Human Rights Watch said yesterday that authorities should drop fabricated espionage charges against Uon Chhin and Yeang Sothearin and release them.
Their arrests on November 14, 2017, were part of Prime Minister Hun Sen’s ongoing crackdown on the media, civil society groups, and the political opposition, the group said.
“Ahead of July’s national elections, Prime Minister Hun Sen has been filling Cambodia’s prisons with journalists, activists, and politicians,” said Brad Adams, Asia director at Human Rights Watch.
“In its reprisals against RFA for its critical reporting, the government has concocted absurd espionage charges against former journalists Uon Chhin and Yeang Sothearin, who should be freed immediately.”
The arrests of Mr Sothearin and Mr Chhin came two months after RFA closed its Cambodian office citing government repression and the silencing of its FM broadcasts.
Both face up to 15 years imprisonment. No evidence has been made public, their bail applications have been rejected and a trial date has still not been set.
The Association of Southeast Asian Press Alliance also said the pair were detained on groundless charges and should be released.
On April 3, the Court of Appeal upheld the lower court’s decision to continue the detention of the pair on spying charges for allegedly sending reports to the United States.
Mr Chhin and Mr Sothearin had appealed against their detention on the grounds that the procedure by the judicial police was wrong.
They had been arrested in Phnom Penh’s Marady Hotel and are being detained at Prey Sar prison pending their trial.
On March 29, Phnom Penh Municipal Court also charged them with producing pornography.
The wives of Mr Chhin and Mr Sothearin also called on the courts and international and national NGOs to help win their husbands’ release because they had done nothing wrong.

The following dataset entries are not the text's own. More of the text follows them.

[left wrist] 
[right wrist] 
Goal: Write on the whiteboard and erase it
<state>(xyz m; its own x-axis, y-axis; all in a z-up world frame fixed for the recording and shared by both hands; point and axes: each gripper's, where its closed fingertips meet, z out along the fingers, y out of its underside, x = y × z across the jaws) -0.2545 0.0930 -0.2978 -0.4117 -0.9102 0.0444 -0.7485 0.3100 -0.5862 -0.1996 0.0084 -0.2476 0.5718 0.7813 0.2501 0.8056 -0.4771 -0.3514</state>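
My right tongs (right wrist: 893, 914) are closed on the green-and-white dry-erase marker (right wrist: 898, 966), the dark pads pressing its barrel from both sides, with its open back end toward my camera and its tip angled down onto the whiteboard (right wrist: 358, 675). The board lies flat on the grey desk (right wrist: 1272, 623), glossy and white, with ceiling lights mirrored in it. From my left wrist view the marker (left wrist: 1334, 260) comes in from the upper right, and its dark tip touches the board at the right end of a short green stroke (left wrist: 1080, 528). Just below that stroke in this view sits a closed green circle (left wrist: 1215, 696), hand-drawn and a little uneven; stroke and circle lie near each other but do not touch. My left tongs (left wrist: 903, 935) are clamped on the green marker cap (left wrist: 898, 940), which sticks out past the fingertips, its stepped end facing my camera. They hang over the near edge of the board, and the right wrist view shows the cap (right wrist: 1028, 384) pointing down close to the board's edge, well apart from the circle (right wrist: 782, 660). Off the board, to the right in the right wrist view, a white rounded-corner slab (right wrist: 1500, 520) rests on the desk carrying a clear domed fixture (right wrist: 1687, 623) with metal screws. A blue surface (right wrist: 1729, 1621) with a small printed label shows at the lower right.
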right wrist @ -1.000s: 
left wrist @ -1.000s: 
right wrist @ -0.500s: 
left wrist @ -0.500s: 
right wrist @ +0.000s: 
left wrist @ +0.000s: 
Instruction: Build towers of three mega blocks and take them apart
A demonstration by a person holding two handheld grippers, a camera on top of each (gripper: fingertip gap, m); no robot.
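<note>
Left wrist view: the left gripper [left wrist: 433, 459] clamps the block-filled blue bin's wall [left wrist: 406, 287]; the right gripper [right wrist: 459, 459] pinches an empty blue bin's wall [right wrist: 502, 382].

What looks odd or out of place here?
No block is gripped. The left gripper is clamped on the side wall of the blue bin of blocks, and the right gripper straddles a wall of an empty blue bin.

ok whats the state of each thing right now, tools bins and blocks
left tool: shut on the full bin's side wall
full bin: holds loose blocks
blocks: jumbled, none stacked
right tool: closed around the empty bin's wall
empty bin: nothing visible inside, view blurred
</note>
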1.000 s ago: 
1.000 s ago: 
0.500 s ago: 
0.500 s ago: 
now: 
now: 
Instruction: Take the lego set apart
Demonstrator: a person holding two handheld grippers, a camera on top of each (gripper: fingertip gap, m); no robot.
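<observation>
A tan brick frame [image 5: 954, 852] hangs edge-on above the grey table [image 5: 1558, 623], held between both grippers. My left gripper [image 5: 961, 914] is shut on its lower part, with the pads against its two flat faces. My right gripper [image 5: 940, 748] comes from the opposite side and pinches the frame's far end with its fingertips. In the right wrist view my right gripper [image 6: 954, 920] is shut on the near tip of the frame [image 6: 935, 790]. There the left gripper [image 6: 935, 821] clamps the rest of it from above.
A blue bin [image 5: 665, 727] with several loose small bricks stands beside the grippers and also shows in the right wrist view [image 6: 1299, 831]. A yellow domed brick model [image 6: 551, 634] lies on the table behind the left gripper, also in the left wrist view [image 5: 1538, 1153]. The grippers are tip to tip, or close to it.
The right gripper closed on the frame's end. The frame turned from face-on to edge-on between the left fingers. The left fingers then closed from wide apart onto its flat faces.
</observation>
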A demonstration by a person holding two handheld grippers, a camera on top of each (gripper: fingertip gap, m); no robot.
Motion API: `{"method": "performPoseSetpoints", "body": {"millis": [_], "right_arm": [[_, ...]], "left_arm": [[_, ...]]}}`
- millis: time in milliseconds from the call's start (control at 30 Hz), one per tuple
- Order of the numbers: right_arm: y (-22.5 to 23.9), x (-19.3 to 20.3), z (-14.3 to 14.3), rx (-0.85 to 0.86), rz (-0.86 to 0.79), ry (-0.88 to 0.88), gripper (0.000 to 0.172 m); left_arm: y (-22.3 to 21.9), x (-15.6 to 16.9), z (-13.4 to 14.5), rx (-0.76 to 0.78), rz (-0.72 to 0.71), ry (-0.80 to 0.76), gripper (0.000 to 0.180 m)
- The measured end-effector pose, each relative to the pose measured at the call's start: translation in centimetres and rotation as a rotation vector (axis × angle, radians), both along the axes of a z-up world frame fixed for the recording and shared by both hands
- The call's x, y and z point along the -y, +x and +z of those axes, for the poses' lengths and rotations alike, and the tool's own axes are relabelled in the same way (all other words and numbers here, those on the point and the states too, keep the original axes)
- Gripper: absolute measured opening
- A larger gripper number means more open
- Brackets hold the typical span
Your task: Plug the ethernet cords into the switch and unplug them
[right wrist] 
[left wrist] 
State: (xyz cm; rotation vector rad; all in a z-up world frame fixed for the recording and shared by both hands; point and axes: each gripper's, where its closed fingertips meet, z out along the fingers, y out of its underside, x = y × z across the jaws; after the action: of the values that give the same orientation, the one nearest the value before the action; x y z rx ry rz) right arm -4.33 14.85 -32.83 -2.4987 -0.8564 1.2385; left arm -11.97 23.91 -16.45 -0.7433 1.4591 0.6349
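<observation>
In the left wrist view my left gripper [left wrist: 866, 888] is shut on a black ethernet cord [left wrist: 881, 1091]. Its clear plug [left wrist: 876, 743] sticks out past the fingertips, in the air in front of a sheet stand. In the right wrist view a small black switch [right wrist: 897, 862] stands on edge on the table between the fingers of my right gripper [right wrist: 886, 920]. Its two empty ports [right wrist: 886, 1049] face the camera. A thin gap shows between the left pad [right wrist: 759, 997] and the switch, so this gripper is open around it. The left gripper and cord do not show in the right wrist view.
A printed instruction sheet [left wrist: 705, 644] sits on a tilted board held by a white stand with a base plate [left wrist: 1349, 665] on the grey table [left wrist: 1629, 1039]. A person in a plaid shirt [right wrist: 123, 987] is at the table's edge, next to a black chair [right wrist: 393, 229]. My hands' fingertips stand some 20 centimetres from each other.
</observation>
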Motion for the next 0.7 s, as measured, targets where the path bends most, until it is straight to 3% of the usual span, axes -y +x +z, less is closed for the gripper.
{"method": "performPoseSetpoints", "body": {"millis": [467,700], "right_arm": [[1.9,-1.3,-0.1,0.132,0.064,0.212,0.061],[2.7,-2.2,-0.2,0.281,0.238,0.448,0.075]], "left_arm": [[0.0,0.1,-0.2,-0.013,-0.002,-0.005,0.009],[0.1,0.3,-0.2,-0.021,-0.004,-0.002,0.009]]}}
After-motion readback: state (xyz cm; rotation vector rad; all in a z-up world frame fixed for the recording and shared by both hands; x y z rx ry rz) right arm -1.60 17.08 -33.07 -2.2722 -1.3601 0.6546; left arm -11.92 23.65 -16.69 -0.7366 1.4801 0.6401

“Please the court and international and national NGOs help my husband because he just opened a small business to feed his family and he does not get involved with politics,” Mr Chhin’s wife Heng Sina said.
Justice Ministry spokesman Chin Malin said the requests were just a show of freedom of expression, but would not heavily influence the courts which made decisions based on the evidence and documents.
“So if they want to help them they need to take part in the court’s procedure,” Mr Malin said.
Keo Vanny, a lawyer representing Mr Chhin and Mr Sothearin said he welcomed and was happy for anyone who joined in to help his clients.
“I am working hard to allow them to be released on bail,” Mr Vanny said.